Re: On partitioning - Mailing list pgsql-hackers

From Stephen Frost
Subject Re: On partitioning
Date
Msg-id 20141114021201.GN28859@tamriel.snowman.net
Whole thread Raw
In response to Re: On partitioning  (Robert Haas <robertmhaas@gmail.com>)
Responses Re: On partitioning  (Robert Haas <robertmhaas@gmail.com>)
List pgsql-hackers
Robert,

* Robert Haas (robertmhaas@gmail.com) wrote:
> On Thu, Nov 13, 2014 at 1:39 AM, Stephen Frost <sfrost@snowman.net> wrote:
> > but
> > with declarative partitioning, I expect us to eventually be able to
> > eliminate complete partitions from consideration on both sides of a
> > partition-table join and optimize cases where we have two partitioned
> > tables being joined with a compatible join key and only actually do
> > joins between the partitions which overlap each other.  I don't see
> > those happening if we're allowing a node tree (only).  If having a node
> > tree is just one option among other partitioning options, then we can
> > provide users with the ability to choose what suits their particular
> > needs.
>
> This seems completely muddled to me.  What we're talking about is how
> to represent the partition definition in the system catalogs.  I'm not
> proposing that the user would "partition by pg_node_tree"; what the
> heck would that even mean?

They'd provide an expression which would be able to identify the
partition to be used.  In a way, this is exactly how many folks do
partitioning today with inheritence- consider the if/else trees in
triggers for handling new data coming into the parent table.  That's
also why it wouldn't be easy to optimize for.

> I'm proposing one way of serializing the
> partition definitions that the user specifies into something that can
> be stored into a system catalog, which happens to reuse the existing
> infrastructure that we use for that same purpose in various other
> places.

Ok, I didn't immediately see how a node tree would be used for this- but
I admit that I've not gone back through the entirety of this iteration
of the partitioning discussion.

> I don't have a problem with somebody coming up with another
> way of representing the data in the catalogs; I'm just brainstorming.

Ditto.

> But saying that we'll be able to optimize joins better if we store the
> same data as anyarray rather than pg_node_tree or visca versa doesn't
> make any sense at all.

Ok, if the node tree is constrained in what can be stored in it then I
understand how we could still use optimize based on what we've stored in
it.  I'm not entirely sure a node tree makes sense but at least I
understand better.

> > I'm not a fan of using pg_class- there are a number of columns in there
> > which I would *not* wish to be allowed to be different per partition
> > (starting with relowner and relacl...).  Making those NULL would be just
> > as bad (probably worse, really, since we'd also need to add new columns
> > to pg_class to indicate the partitioning...) as having a sparsely
> > populated new catalog table.
>
> I think you are, again, confused as to what we're discussing.  Nobody,
> including Alvaro, has proposed a design where the individual
> partitions don't have pg_class entries of some kind.  What we're
> talking about is where to store the metadata for partition exclusion
> and tuple routing.

This discussion has gone a few rounds before and, yes, I was just
jumping into the middle of this particular round, but I'm pretty sure
I'm not the first to point out that storing the individual partition
information into pg_class isn't ideal since there are pieces that we
don't actually want to be different per partition, as I outlined
previously.  Perhaps what that means is we should actually go the other
way and move *those* columns into a new catalog instead.

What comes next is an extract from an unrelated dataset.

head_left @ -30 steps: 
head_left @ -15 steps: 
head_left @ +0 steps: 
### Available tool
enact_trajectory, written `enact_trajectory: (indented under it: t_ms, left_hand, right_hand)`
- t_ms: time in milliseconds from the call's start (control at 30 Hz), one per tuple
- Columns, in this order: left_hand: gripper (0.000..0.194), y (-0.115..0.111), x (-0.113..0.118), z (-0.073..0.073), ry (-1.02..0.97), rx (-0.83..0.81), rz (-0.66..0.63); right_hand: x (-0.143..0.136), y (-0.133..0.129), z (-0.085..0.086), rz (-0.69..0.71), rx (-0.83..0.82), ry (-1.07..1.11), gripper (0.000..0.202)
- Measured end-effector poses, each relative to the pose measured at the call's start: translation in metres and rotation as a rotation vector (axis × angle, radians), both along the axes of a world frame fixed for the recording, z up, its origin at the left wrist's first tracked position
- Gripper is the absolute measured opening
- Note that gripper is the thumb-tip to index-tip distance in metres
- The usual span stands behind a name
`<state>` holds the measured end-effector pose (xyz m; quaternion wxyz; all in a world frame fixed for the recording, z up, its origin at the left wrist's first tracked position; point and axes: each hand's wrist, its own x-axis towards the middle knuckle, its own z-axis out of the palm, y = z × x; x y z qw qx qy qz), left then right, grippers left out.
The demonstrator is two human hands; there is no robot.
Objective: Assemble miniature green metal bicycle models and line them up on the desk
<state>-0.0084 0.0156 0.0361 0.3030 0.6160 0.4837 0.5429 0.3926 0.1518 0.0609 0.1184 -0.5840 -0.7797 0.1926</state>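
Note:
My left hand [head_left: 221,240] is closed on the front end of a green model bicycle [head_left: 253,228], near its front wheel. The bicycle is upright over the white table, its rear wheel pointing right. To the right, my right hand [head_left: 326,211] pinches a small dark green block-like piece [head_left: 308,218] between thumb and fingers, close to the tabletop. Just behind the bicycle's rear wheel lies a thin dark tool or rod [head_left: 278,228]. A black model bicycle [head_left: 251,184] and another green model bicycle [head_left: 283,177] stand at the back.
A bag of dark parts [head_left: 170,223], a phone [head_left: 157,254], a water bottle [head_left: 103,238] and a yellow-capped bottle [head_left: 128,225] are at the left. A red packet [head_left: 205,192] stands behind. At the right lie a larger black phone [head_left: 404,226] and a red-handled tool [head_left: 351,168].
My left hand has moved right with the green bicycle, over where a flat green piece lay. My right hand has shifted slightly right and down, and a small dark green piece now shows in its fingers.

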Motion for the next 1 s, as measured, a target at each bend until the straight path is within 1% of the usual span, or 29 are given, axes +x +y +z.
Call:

Consider this (totally off-the-cuff):

pg_relation (pg_tables? pg_heaps?) oid relname relnamespace reltype reloftype relowner relam (?) relhas* relisshared
relpersistencerelkind (?) relnatts relchecks relacl reloptions relhowpartitioned (?) 

pg_class pg_relation.oid relfilenode reltablespace relpages reltuples reltoastrelid reltoastidxid relfrozenxid
relhasindexes(?) relpartitioninfo (whatever this ends up being) 

The general idea being to seperate the user-facing notion of a "table"
from the underlying implementation, with the implementation allowing
multiple sets of files to be used for each table.  It's certainly not
for the faint of heart, but we saw what happened with our inheiritance
structure allowing different permissions on the child tables- we ended
up creating a pretty grotty hack to deal with it (going through the
parent bypasses the permissions).  That's the best solution for that
situation, but it's far from ideal and it'd be nice to avoid that same
risk with partitioning.  Additionally, if each partition is in pg_class,
how are we handling name conflicts?  Why do individual partitions even
need to have a name?  Do we allow queries against them directly?  etc..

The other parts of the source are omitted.